Economia e Finanza

Riforma fiscale: pagare tutti per pagare meno.

‘Il 2010 sara’ l’anno delle riforme’ ha rassicurato il premier Berlusconi. ‘E delle riforme condivise’.


Il tema delle grandi riforme si ripropone in effetti ad ogni Finanziaria, e il Paese ne ha un bisogno estremo.


Ma tutto il lavoro governativo viene di solito annullato da un colpo di spugna della parte politica avversa nel momento di cambio di Governo.


Solo, allora, delle riforme serie e profonde, ma soprattutto condivise, cioe’ approvate dalla maggioranza totale del Parlamento, potrebbero significare una vera svolta, in quanto risulterebbero stabili e attive nel lungo e lunghissimo periodo.


La riforma che piu’ di tutte risulta urgente e’ quella relativa al sistema tributario e fiscale in generale.


Il Ministro dell’Economia Giulio Tremonti, in una conferenza stampa di fine anno, ha annunciato di voler aprire un tavolo di confronto con i rappresentanti del mondo dell’economia e dell’industria.


Il sistema tremontiano si dovrebbe articolare su un sistema di bonus/malus: malus in caso di speculazioni finanziarie e di consumo irrispettoso dell’ambiente; bonus in caso di investimenti in ricerca e rispetto ambientale.


Tra le possibilita’ anche le agevolazioni agli investimenti nel sociale: la Banca del Mezzogiorno, ad esempio, godra’ di un’aliquota agevolata del 5% per i risparmi impiegati in fondi che investono per creare lavoro al Sud.


La pressione fiscale italiana raggiunge livelli da record europeo.

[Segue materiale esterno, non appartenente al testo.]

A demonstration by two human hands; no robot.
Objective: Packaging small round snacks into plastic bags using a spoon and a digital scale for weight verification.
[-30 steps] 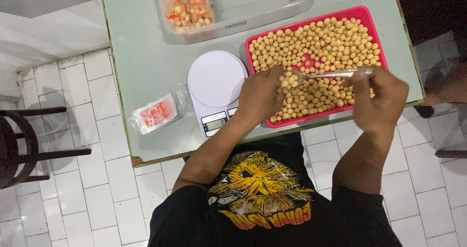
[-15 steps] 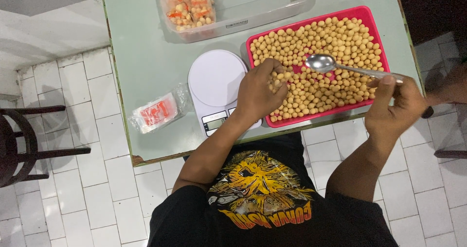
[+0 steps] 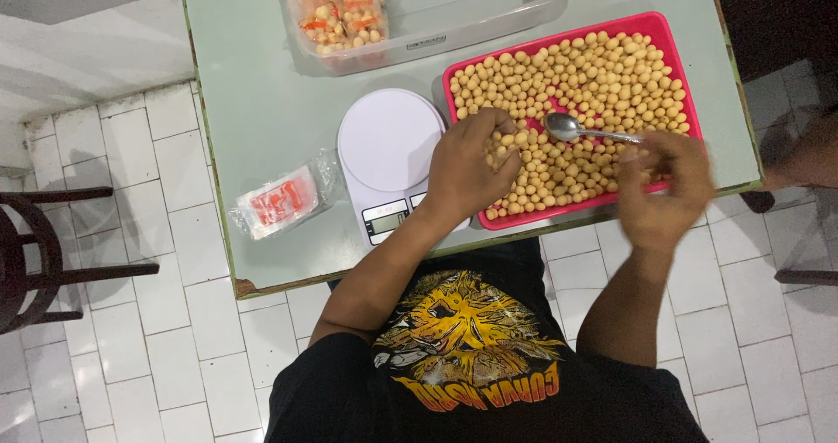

Il tema, pero’, presenta un duplice aspetto: da un lato l’intento dichiarato e’ quello di far pagare meno tasse a chi sopporta un peso fiscale davvero eccessivo (Piccole Medie Imprese in primis); dall’altro, pero’, bisogna tener conto del fatto che la pressione fiscale e’ cosi’ alta perche’ non si spalma sulla totalita’ dei possibili contribuenti, ma solo sulla totalita’ degli effettivi dei contribuenti. Bisogna sottrarre dal totale la le percentuale di chi le tasse le evade.


‘In Italia c’e’ chi di tasse ne paga troppe, ma c’e’ anche chi non le paga del tutto o che riesce a evadere o a eludere – spiega il Ministero della Pubblica Amministrazione Renato Brunetta – Il risultato e’ la pressione fiscale molto alta. Per questo una riforma deve avere come obiettivo quello di abbassare le tasse a chi le paga e farle pagare a chi non lo fa, ma mentre e’ facile abbassare le tasse a chi le paga, e’ molto difficile farle pagare a chi non lo fa.


Il vero rischio- ha continuato il Ministro Brunetta – soprattutto nella fase di transizione, e’ quello di fare deficit che non ci possiamo permettere a causa dei debiti fatti in passato’.


Meno tasse significa meno entrate statali, questo e’ innegabile, ed e’ una tematica gia’ stata scottante ai tempi dell’eliminazione dell’ICI che ha messo inizialmente in difficolta’ i Comuni che non ricevevano piu’ questa entrata.


‘La situazione e’ incastrata, appena ti muovi il sistema salta. Comunque molte cose sono state fatte, anche in relazione alla lotta contro l’evasione e altre, mi auguro, il Governo possa fare non appena i conti lo consentiranno, come dare un segnale alle famiglie numerose..


La redistribuzione dei carichi fiscali- ha concluso- e’ il tema dei temi’.


In Italia, insomma, non e’ sufficiente un taglio secco del carico fiscale, ma piuttosto un’equa redistribuzione del carico fiscale. Pagare tutti per pagare meno.